⁸ anak Mama 🐣

209 36 3
                                    

Sebenarnya, saat Geboy menyebutkan bayaran dan tawaran ini-itu pada Aco, ia enggak berniat serius sedikit pun. Kemarin cuma mengarang bebas, hasil praktik pelajaran bahasa Indonesia, yang ternyata lumayan meyakinkan dan berhasil menghasut target. Agak berlebihan memang, tapi yang penting sudah ada deal di antara mereka. Sekarang masalahnya adalah mewujudkan iming-iming bullshit itu menjadi kenyataan. Sayang, Geboy masih maju-mundur di garasi karena dua perkara: papanya di rumah jadi bisa segera membahas itu, tapi di sisi lain ia belum menyiapkan apa yang harus disampaikan.

Tadi di sekolah Geboy sudah melakukan simulasi dengan Komal. Tapi percuma, ia gugup lagi. Sensasinya berbeda. Percayalah. Ia kini menggigiti kuku sambil menatap lantai, memilah susunan kata yang tepat agar papanya enggak menyinggung Randu, meremehkannya, atau yang lebih parah menolak permintaan itu secara mentah-mentah.
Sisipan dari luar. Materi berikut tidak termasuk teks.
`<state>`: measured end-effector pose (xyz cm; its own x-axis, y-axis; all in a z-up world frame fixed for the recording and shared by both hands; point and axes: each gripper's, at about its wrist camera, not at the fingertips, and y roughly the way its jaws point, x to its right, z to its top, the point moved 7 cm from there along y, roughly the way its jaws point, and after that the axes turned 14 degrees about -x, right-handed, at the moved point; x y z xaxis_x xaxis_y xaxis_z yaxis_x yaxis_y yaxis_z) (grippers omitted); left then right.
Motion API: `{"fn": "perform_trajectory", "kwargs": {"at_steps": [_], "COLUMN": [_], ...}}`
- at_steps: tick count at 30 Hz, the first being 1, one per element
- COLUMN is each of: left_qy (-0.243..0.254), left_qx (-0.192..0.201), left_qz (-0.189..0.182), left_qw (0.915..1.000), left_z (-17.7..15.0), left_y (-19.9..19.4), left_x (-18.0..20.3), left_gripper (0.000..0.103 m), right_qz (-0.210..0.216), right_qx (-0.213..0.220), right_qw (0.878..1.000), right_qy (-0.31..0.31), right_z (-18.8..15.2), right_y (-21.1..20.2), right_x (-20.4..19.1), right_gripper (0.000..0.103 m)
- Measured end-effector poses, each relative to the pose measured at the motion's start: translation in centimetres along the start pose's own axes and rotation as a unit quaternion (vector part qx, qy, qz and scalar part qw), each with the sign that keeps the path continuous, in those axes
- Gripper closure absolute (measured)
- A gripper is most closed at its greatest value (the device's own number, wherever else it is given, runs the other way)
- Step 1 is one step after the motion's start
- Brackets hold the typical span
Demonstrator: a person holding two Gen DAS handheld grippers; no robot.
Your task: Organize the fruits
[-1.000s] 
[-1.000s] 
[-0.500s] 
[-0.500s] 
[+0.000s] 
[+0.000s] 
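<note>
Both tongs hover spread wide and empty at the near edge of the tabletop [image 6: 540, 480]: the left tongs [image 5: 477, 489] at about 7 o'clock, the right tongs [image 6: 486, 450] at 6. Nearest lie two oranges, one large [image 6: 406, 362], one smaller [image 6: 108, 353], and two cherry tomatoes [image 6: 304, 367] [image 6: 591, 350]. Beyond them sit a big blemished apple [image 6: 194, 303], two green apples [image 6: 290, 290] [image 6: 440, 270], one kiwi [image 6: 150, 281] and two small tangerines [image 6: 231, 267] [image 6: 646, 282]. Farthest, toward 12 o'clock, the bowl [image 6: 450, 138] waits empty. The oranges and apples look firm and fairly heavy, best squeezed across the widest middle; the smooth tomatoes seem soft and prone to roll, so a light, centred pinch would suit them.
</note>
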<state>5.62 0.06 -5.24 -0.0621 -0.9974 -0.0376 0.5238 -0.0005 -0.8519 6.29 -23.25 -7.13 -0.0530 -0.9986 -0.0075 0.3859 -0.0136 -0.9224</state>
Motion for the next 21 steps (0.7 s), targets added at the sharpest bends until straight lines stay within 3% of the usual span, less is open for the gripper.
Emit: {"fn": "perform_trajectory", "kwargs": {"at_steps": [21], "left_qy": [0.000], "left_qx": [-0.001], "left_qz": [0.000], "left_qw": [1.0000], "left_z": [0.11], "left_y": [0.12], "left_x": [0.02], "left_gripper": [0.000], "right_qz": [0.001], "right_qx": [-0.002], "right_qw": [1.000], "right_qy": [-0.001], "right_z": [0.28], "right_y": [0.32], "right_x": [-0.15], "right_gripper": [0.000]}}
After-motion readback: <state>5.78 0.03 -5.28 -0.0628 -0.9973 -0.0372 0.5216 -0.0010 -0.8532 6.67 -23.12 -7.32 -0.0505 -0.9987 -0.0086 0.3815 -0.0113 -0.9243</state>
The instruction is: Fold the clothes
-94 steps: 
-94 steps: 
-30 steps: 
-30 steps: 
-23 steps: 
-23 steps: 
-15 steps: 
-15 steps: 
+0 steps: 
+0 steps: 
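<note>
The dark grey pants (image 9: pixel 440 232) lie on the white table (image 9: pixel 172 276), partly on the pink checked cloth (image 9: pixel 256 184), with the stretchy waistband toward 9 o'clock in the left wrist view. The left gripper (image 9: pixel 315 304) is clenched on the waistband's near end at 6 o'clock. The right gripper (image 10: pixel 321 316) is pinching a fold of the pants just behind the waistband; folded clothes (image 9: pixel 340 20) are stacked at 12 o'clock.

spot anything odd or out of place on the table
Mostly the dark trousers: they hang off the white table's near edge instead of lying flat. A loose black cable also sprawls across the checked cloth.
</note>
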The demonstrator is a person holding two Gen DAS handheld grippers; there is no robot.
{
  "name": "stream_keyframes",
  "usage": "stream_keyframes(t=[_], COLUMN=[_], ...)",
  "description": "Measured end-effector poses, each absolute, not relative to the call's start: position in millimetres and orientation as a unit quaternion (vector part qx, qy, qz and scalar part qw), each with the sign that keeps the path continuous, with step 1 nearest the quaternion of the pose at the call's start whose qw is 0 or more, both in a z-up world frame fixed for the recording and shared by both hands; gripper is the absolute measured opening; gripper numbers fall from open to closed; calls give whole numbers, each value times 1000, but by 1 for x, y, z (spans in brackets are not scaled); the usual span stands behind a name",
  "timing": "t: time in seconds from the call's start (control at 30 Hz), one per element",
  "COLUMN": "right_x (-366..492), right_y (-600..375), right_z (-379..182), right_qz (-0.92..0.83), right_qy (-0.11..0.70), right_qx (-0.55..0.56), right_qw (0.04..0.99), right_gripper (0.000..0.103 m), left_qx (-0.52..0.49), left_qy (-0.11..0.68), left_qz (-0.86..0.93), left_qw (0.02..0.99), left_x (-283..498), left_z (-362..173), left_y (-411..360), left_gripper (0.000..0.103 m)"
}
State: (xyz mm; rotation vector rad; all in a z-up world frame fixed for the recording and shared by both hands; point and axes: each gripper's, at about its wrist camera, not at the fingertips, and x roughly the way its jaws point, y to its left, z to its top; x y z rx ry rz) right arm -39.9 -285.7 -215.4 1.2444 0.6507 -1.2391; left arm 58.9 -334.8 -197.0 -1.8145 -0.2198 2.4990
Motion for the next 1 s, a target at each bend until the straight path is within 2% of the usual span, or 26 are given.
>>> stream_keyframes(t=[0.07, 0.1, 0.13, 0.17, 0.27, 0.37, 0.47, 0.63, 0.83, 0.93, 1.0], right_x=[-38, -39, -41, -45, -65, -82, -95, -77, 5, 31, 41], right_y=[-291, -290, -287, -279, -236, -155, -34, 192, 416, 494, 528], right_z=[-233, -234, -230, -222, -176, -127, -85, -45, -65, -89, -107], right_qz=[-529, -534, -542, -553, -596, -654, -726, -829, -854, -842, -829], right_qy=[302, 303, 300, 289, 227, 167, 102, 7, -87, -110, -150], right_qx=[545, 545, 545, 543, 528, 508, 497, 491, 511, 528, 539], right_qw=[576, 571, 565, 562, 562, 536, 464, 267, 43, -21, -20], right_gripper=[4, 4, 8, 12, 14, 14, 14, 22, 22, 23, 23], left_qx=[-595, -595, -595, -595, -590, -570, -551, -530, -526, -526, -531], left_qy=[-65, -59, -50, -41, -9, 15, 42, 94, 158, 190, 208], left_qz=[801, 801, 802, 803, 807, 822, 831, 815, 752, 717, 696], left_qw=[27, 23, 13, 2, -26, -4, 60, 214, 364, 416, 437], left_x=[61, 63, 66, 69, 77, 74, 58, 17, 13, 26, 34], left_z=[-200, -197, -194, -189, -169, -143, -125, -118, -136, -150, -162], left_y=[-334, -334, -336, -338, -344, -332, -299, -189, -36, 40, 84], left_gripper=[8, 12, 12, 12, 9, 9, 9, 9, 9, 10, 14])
Bisa gawat kalau nanti demikian.

"Kamu ngapain? Bukannya masuk, malah diem di situ."

Geboy terperanjat. Ia sontak berdiri dari motornya dan menoleh. Anak itu juga refleks merapikan seragam dan rambutnya yang agak berantakan karena sempat nyebat di Warung Abah sebelum pulang. Ia pun menelan ludah dan memperhatikan papanya dari bawah sampai atas.

"Ini mau masuk kok, Pa."

"Ya udah cepat. Mau hujan."

"I-iya."

Abi masuk lebih dulu, disusul Geboy setelah selesai menyimpan helm dan menata motor. Ia bisa langsung bergegas ke kamar buat ganti pakaian atau mandi sekalian. Tapi, anak itu justru berhenti di ruang tamu karena papanya tampak santai membaca koran sambil meminum kopi di sofa. Biasanya momen seperti ini sangat pas untuk membahas hal penting. Lelaki berumur 40an itu enggak akan (jarang) marah kalau diusik.

"Pa, aku mau minta sesuatu." Geboy bertanya lirih. Ia sama sekali belum mendekat--masih di dekat ambang pintu.

"Apa? Bodi baru? Knalpot? Stang? Atau alatmu ada yang rusak?"

"Bukan."

Tampak kikuk, gugup, dan takut, Abi lantas berhenti membaca dan menghadap anaknya. Ia meminta Geboy untuk duduk hanya dengan tatapan dan perubahan arah matanya dari depan ke samping. Sosok yang bersangkutan lekas menurut dan refleks memijat tengkuk. Ia juga berdeham dan mengedarkan pandangan, seolah menghindari eksistensi papanya.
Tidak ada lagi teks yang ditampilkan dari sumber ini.